U.S. House candidates J.D. Hayworth and Harry Mitchell outlined their contrasting positions on the national debt, immigration and other topics during a feisty debate Monday in Scottsdale.
Hayworth, the six-term Republican incumbent, often shook his finger at Mitchell as he made his points during the event that was presented by the Arizona Chamber of Commerce and Industry.
At one point, when Hayworth said Mitchell would raise taxes, the challenger chuckled behind his podium on the other side of the stage in a meeting room at Scottsdale Hilton Resort & Villas.
Hayworth and Mitchell are running to represent Congressional District 5, which takes in Scottsdale, Tempe, Fountain Hills, Ahwatukee Foothills and Rio Verde, plus parts of Mesa, Chandler and Phoenix.
Mitchell, a former Tempe mayor and state senator, said Hayworth has failed to honor the pledge he made when he initially took office to cut the federal debt.
The current debt is estimated to be $8.5 trillion, which comes to more than $28,500 for every person in the United States.
The debt is growing at $42 million an hour, Mitchell said.
“What’s interesting is this, in 1995 Congressman Hayworth said this, ‘How can someone who is willing to suffocate our kids with our debt pretend to represent them? It’s immoral,’ he said, ‘to leave our children and grandchildren saddled with debt.’ Interest on our debt is the fastestgrowing item in our budget,” Mitchell said.
The Democrat argued that since the bulk of the U.S. debt is being purchased by Chinese and other foreign interests, it has become a national security issue.
The United States government is scheduled to pay $116 billion to foreign interests to pay down the debt, he said. “This is dangerous,” Mitchell said.
Hayworth countered that Mitchell’s analysis contained several glaring omissions, including the repercussions of the Sept. 11, 2001, terrorist attacks. “We’re a nation at war,” Hayworth said.
“I will absolutely tell you that if given a choice of passing on to my daughter in the audience in adulthood the challenge of dealing with effective ways to deal with the deficit, but to live in freedom with a protected nation, I will gladly ensure that she and my other children, and my opponents’ grandchildren, will live in freedom,” he said.
On immigration, Hayworth stood firmly behind his border-enforcement-first policy.
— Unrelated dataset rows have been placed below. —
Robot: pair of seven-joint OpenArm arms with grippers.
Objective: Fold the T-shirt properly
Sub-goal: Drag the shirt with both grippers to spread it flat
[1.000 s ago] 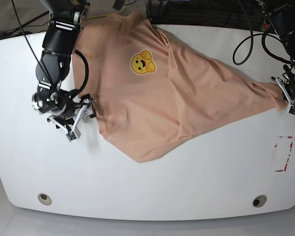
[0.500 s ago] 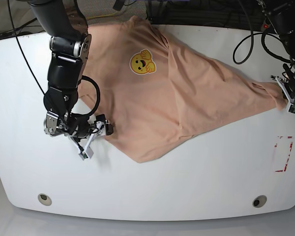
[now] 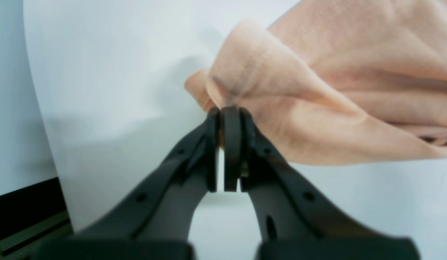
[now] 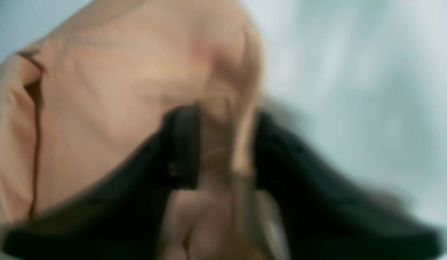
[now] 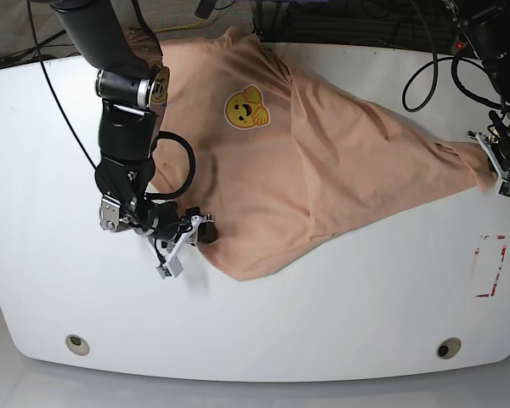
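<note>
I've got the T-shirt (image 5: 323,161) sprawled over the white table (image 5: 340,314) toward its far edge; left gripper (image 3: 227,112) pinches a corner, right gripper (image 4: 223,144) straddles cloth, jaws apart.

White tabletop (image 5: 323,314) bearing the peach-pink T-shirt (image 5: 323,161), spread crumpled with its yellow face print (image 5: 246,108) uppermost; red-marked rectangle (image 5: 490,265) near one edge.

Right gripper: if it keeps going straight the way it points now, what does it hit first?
The T-shirt. The right gripper points into its lower-left edge, and the blurred wrist view shows cloth between the fingers already. Depth is unclear.
</note>
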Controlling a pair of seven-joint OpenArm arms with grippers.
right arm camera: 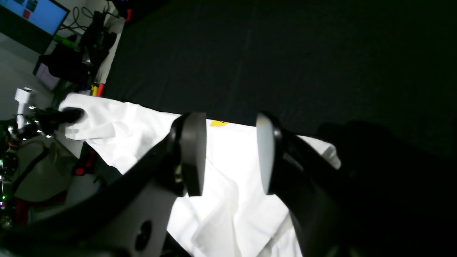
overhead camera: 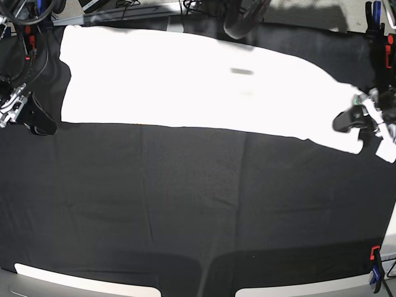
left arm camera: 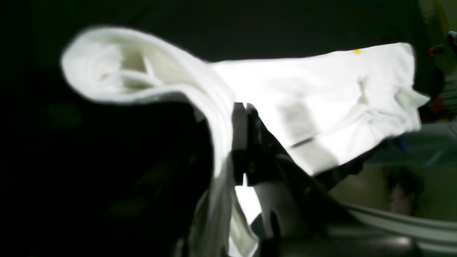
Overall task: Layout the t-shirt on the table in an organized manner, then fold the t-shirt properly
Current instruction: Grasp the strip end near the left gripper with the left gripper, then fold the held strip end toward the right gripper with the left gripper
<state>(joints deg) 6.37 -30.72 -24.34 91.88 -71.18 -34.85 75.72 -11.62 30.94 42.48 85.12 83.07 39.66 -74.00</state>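
Observation:
The white t-shirt (overhead camera: 185, 86) is stretched in a long band across the far part of the black table (overhead camera: 198, 204); a small dark label (overhead camera: 241, 71) shows on it. My left gripper (overhead camera: 346, 119) is at the shirt's right end, shut on a bunch of its cloth (left arm camera: 221, 117). The shirt (left arm camera: 314, 92) runs away from it, raised off the table there. My right gripper (right arm camera: 230, 153) stands open just above the shirt's (right arm camera: 228, 200) left end, nothing between its pads (right arm camera: 194, 153). A yellow bit of print (right arm camera: 218, 123) peeks out at the shirt's edge.
Red and blue clamps (overhead camera: 374, 263) sit at the table's right edge, more at the far corners (overhead camera: 373, 13). Cables and gear (overhead camera: 15, 99) crowd the left edge. A lit monitor (right arm camera: 32, 14) stands beyond the table. White strips (overhead camera: 80, 278) line the near edge.

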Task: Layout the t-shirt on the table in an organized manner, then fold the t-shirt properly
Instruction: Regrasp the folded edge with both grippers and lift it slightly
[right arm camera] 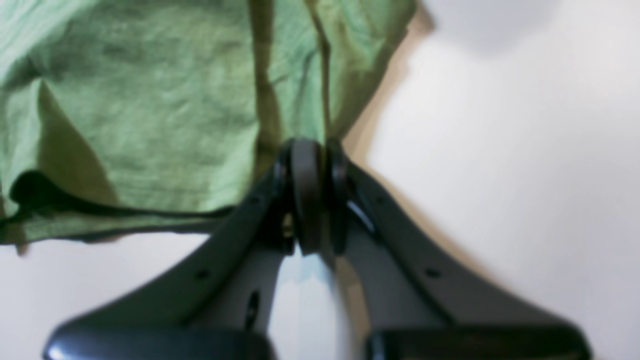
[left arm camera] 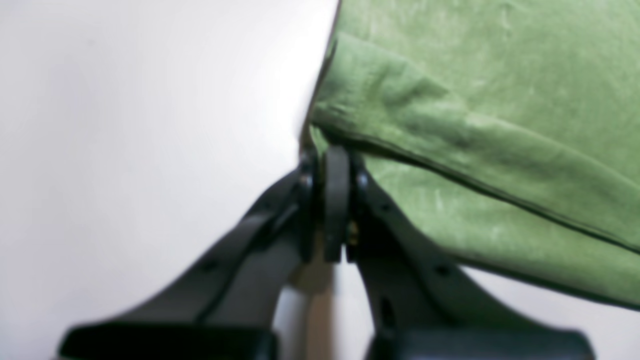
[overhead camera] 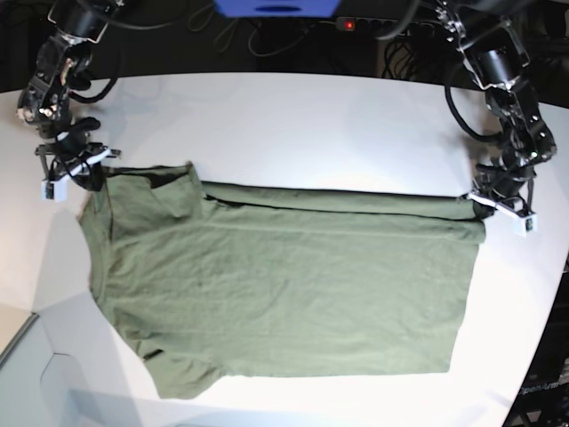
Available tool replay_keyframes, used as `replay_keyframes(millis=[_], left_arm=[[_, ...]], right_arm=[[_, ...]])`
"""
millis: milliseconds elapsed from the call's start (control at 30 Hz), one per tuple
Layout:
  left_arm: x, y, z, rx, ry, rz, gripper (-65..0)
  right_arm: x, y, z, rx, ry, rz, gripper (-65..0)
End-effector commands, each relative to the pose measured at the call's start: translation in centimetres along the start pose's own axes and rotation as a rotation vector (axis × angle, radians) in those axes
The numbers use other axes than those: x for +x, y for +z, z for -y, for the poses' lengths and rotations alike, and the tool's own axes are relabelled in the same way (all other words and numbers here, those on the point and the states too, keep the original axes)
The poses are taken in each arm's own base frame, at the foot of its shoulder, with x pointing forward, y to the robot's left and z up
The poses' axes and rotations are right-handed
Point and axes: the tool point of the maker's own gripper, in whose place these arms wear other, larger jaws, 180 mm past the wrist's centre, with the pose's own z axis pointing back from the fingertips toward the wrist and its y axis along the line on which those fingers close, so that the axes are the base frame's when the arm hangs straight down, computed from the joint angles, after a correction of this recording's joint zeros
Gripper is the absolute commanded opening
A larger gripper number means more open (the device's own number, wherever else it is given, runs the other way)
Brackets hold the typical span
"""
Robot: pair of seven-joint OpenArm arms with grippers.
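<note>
Base view, working from the near edge of the desk (overhead camera: 293, 116) outward: the shirt (overhead camera: 284, 294) lies spread across the white top, mostly flat, its lower sleeve near the front edge, its neck end to that view's left and its hem to the right. Along the far side a long strip of cloth is already turned over onto the body, so I judge the laying-out done and a first lengthwise fold begun or just made; the near side has not been folded in, nor has the shirt been folded across, so most of the folding is left. At the far corners sit both arms. The right gripper (overhead camera: 73, 171), on that view's left, is at the shoulder corner; its wrist camera shows the jaws pressed together with a gathered ridge of green cloth running right down into them, so it looks to be pinching the shirt (right arm camera: 150, 110) there, right gripper (right arm camera: 312, 150) low over the desk (right arm camera: 525, 150). The left gripper (overhead camera: 503, 203) is at the hem corner; close up its jaws are also pressed together at the left gripper (left arm camera: 334, 155) tips, nipping the doubled edge of the shirt (left arm camera: 475, 100), with bare desk (left arm camera: 125, 150) beside it.
</note>
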Motion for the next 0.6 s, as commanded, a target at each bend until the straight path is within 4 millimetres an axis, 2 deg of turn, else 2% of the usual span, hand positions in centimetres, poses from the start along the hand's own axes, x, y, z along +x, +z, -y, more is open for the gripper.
replay_keyframes(millis=[0,100,200,267,567], left_arm=[[0.8,0.3,-0.7,0.019,-0.023,0.005,-64.9],[0.9,0.4,-0.7,0.021,-0.026,0.006,-64.9],[0.3,0.6,-1.0,0.028,-0.026,-0.007,-64.9],[0.0,1.0,-1.3,0.034,-0.036,-0.009,-64.9],[0.5,4.6,-1.4,0.057,-0.140,0.045,-64.9]], right_arm=[[-2.1,0.4,0.7,-0.018,0.029,-0.094,-65.0],[-2.5,0.8,1.1,-0.029,0.024,-0.098,-65.0],[-1.3,1.9,2.3,-0.067,0.032,-0.062,-65.0],[-1.2,2.7,2.8,-0.084,0.044,-0.057,-65.0],[-0.6,6.1,2.6,-0.112,0.147,-0.036,-65.0]])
The Republican took credit for prompting President Bush’s presence in Paradise Valley on Oct. 4 to approve the Department of Homeland Security appropriations bill, which included funding for portions of a border fence.
Mitchell said the United States should embrace Bush’s objectives of strengthening the border while also creating a temporary worker program and a path to citizenship for the estimated 11 million to 12 million illegal immigrants already living in the United States.
The debate is scheduled to be broadcast on KAET-TV (Channel 8) at 7 p.m., Wednesday.